Lillehammer Art Museum
How to merge art and city

In summer 2022 JKMM, MDH Arkitekter and MASU Planning together won the international design competition for Lillehammer Art Museum’s underground annex and landscaping.
Lillehammer Art Museum is a cultural cornerstone in the centre of Lillehammer, Norway. The winning design proposal ‘Bergtatt’ is not just an underground museum expansion, but it also develops the urban life and scenery of it’s prominent central location.
A new art gallery under Stortorget will not only be a long-awaited expansion of the museum, but also an upgrade of the city’s most important open multipurpose square. The premise of the project is therefore to strengthen the existing qualities of the square and delimiting the street space, while also refining the historic street Torggutua: a shortcut in the city with the potential to become a diverse, communicative urban space along the art museum’s curved facade.

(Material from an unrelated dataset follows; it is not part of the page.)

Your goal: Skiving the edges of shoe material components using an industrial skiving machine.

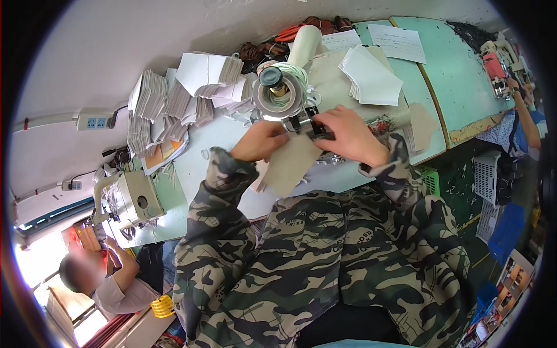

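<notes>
On my end the left hand is pinching the tan sheet near the front edge of the worktop; can't tell if my right hand, at the sewing machine, grips anything. White stacks crowd back-left.

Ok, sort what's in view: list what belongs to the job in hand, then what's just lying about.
Seem part of the job:
tan piece between left hand and right hand
cream machine
stacked white pieces, probably

Apparently just lying about:
sheet with writing
green basket
white crate
</notes>
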The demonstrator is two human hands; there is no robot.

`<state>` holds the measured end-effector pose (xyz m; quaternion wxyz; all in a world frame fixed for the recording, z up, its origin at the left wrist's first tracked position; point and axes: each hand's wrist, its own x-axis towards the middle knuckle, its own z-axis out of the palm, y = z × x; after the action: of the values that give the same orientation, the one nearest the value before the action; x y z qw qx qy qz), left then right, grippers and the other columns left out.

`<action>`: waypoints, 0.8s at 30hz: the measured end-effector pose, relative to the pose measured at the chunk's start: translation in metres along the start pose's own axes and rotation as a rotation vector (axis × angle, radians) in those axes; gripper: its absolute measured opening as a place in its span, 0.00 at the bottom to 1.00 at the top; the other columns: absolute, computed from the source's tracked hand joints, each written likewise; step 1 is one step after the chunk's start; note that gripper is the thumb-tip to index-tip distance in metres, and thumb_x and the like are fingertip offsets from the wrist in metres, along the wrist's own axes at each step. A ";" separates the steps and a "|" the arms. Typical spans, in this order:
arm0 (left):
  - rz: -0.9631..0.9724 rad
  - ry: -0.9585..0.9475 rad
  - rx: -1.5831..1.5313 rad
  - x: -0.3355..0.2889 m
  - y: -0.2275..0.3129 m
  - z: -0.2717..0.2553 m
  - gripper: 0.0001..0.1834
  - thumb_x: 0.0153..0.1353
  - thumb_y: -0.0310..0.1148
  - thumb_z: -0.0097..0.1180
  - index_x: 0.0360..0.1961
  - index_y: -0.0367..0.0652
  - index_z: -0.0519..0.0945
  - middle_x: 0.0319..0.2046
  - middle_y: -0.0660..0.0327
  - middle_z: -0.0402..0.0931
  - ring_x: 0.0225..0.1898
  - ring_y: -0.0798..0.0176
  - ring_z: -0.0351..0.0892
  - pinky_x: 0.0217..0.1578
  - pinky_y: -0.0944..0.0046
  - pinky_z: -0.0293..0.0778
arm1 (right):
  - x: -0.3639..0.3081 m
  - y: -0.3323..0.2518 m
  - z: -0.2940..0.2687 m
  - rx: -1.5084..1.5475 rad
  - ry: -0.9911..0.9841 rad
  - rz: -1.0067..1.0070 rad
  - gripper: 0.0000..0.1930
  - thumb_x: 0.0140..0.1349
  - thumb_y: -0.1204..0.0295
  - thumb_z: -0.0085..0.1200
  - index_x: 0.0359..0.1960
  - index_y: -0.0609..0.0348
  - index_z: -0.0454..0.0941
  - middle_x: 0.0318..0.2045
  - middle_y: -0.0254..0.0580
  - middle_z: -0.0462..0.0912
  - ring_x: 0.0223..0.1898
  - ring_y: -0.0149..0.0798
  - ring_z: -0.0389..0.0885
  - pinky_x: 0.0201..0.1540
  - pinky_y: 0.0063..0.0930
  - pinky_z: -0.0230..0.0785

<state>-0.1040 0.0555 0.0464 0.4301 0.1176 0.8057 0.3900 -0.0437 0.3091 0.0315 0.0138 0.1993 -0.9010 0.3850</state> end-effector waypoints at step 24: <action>-0.041 -0.235 -0.076 0.015 -0.028 -0.039 0.11 0.63 0.32 0.57 0.34 0.33 0.84 0.28 0.67 0.79 0.32 0.75 0.73 0.37 0.70 0.70 | -0.010 -0.007 0.007 0.381 -0.196 0.258 0.12 0.58 0.68 0.62 0.37 0.65 0.82 0.26 0.45 0.86 0.25 0.39 0.84 0.31 0.30 0.74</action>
<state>-0.1400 0.0239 0.0294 0.5335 0.1294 0.7367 0.3949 -0.0305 0.3035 0.0298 -0.1606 0.1181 -0.8273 0.5252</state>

The proposal cultivates new encounters between the museum and the city through a distinct architectural expression that does not come at the expense of Stortorget’s role as the city’s most important space. The subterranean art hall rises through the square in a delicate manner and forms crystal-shaped stones creating a visual link between the square and the underground museum. Like river stones in a stream, “the crystals” follow Torggutua and form a frame around Stortorget. The stones are human-scale elements in the landscape inspiring exploration and multi-use – they can be sat on, climbed on or played on. From the inside, the stones function as skylights with varying architectural effect and dominance depending on where you are in the art gallery. The movement from the lobby of the existing museum down to the art gallery is designed to feel like a coherent experiential “journey” – an underground walk between abstract stones. The Crystal skylights provide glimpses of city life above and a play of sun light which become an inherent part of museum experience.
By the beginning of 2023, together with partnering offices and engineers and in close collaboration with the museum, the final concept design and submission of the project for the state funding were complete. JKMM’s design team were focused on developing flexible, state-of-the-art exhibition spaces that would support various art exhibitions in the future.